In my experience, most people (using Helm or manual YAML) deploy applications to Kubernetes and assume that they will run stably all the time. Instead, there are some pitfalls that I’d like to list here to help you understand some of the things you need to be aware of before launching your application on Kubernetes.

Introduction to Kubernetes scheduling

The scheduler uses Kubernetes’ Watch mechanism to find pods that are newly created in the cluster and not yet scheduled on Node. The scheduler will schedule each unscheduled Pod it finds to run on an appropriate Node. The kube-Scheduler serves as the cluster’s default scheduler.
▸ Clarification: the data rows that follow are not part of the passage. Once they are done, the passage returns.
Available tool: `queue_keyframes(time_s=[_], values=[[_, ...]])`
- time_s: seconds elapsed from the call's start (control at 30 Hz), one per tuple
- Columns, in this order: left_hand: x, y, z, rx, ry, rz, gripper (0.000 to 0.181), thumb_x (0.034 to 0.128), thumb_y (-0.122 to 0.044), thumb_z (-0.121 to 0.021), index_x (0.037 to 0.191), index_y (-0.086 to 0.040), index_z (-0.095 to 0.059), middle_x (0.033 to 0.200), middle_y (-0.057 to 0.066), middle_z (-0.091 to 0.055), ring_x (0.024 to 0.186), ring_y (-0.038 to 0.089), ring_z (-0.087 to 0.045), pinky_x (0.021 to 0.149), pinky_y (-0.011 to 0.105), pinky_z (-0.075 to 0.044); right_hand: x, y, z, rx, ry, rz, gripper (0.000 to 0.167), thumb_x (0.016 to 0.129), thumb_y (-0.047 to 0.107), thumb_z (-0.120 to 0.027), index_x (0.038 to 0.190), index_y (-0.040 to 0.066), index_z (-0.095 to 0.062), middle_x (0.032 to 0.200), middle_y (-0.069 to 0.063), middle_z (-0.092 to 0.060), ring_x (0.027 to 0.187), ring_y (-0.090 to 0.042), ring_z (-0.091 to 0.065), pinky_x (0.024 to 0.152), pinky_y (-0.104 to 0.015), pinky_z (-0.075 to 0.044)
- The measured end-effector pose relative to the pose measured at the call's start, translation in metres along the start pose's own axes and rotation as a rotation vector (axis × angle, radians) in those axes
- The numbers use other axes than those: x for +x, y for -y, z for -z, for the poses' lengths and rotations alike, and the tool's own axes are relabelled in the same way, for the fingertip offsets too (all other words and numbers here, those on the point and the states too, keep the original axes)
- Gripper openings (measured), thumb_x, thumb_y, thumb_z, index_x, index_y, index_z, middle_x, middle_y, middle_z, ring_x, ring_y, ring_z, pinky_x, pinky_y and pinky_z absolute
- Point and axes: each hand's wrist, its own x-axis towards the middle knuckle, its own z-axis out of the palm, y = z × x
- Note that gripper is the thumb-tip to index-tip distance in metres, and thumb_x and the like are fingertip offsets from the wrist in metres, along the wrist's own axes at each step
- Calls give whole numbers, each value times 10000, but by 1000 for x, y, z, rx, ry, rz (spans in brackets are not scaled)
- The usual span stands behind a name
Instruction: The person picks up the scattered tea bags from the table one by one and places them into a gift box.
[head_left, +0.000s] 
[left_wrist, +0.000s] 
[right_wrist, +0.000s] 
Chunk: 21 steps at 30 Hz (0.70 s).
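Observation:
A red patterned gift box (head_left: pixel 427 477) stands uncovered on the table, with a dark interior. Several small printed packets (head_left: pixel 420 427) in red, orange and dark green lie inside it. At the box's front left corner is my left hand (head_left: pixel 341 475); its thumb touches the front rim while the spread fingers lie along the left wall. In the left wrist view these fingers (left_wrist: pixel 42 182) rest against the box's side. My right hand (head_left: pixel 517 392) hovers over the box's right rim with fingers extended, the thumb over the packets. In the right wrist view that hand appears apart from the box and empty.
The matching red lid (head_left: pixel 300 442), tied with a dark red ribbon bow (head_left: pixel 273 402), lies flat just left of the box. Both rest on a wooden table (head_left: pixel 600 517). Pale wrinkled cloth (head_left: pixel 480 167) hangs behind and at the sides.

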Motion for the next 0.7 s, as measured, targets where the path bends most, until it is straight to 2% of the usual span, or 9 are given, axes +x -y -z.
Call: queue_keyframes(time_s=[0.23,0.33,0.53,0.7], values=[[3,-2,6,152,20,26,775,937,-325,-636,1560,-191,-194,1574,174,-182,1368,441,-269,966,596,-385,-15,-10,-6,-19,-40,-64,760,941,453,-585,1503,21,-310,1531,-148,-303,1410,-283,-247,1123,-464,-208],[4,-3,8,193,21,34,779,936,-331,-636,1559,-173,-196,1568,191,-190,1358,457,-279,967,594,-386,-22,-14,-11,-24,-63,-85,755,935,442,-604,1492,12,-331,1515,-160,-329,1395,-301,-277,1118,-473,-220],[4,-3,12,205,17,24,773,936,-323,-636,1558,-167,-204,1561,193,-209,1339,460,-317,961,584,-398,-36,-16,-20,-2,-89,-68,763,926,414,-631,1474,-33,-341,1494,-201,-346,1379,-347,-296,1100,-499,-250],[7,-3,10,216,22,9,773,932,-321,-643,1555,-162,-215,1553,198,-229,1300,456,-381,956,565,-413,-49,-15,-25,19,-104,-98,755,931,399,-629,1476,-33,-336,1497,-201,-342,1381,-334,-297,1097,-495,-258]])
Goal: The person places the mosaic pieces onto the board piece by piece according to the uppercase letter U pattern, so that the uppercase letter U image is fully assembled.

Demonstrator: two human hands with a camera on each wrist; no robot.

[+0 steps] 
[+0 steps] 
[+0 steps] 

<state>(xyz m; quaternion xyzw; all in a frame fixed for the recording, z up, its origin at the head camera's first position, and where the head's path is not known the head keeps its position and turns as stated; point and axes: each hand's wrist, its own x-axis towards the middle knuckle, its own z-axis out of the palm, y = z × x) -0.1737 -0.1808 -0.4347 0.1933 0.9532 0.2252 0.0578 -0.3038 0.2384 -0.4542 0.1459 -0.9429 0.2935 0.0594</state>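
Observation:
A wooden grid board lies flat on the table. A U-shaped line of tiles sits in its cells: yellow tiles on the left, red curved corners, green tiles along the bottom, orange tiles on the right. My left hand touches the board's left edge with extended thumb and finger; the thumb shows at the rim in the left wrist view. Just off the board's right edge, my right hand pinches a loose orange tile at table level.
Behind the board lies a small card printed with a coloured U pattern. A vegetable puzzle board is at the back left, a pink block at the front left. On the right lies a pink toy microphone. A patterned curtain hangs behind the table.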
For each newly created or unscheduled Pod, kube-Scheduler selects an optimal Node to run the Pod. However, each container within a Pod has different resource requirements, and the Pod itself has different resource requirements. Therefore, pods need to filter nodes in the cluster based on these specific resource scheduling requirements before they can be scheduled on nodes.

In a cluster, all nodes that satisfy a Pod scheduling request are called schedulable nodes. If no Node satisfies the Pod’s resource request, the Pod will remain unscheduled until the scheduler can find a suitable Node.

Factors to consider when making scheduling decisions include: individual and overall resource requests, hardware/software/policy constraints, affinity and antiaffinity requirements, data locality, interference between loads, and so on. For more information about scheduling, please refer to the official website

Pod Requests and Limits

Consider a simple example where only partial YAML information is captured

apiVersion: v1
kind: Pod
metadata:
  name: nginx
spec:
  containers:
  - name: nginx-demo
    image: nginx
    resources:
      limits:
        memory: "100Mi"
        cpu: 100m
      requests:
        memory: "1000Mi"
        cpu: 100m
Copy the code

By default, we create the service deployment file. If we do not write the Resources field, the Kubernetes cluster will use the default policy and do not impose any resource restrictions on the Pod. This means that the Pod can use the memory and CPU resources of Node nodes at will. But this creates a problem: competition for resources. For example, a Node has 8GB of memory and two Pods running on it. At first, both pods need only 2 gigabytes of memory to run, which is fine, but if one of the pods uses up to 7 gigabytes of memory due to a memory leak or a sudden increase in the process, then the Node’s 8 GIGABytes of memory is obviously not enough. This can cause services to be slow or unavailable. So, in general, when we redeploy the service, we need to limit the resources of the POD to avoid similar problems.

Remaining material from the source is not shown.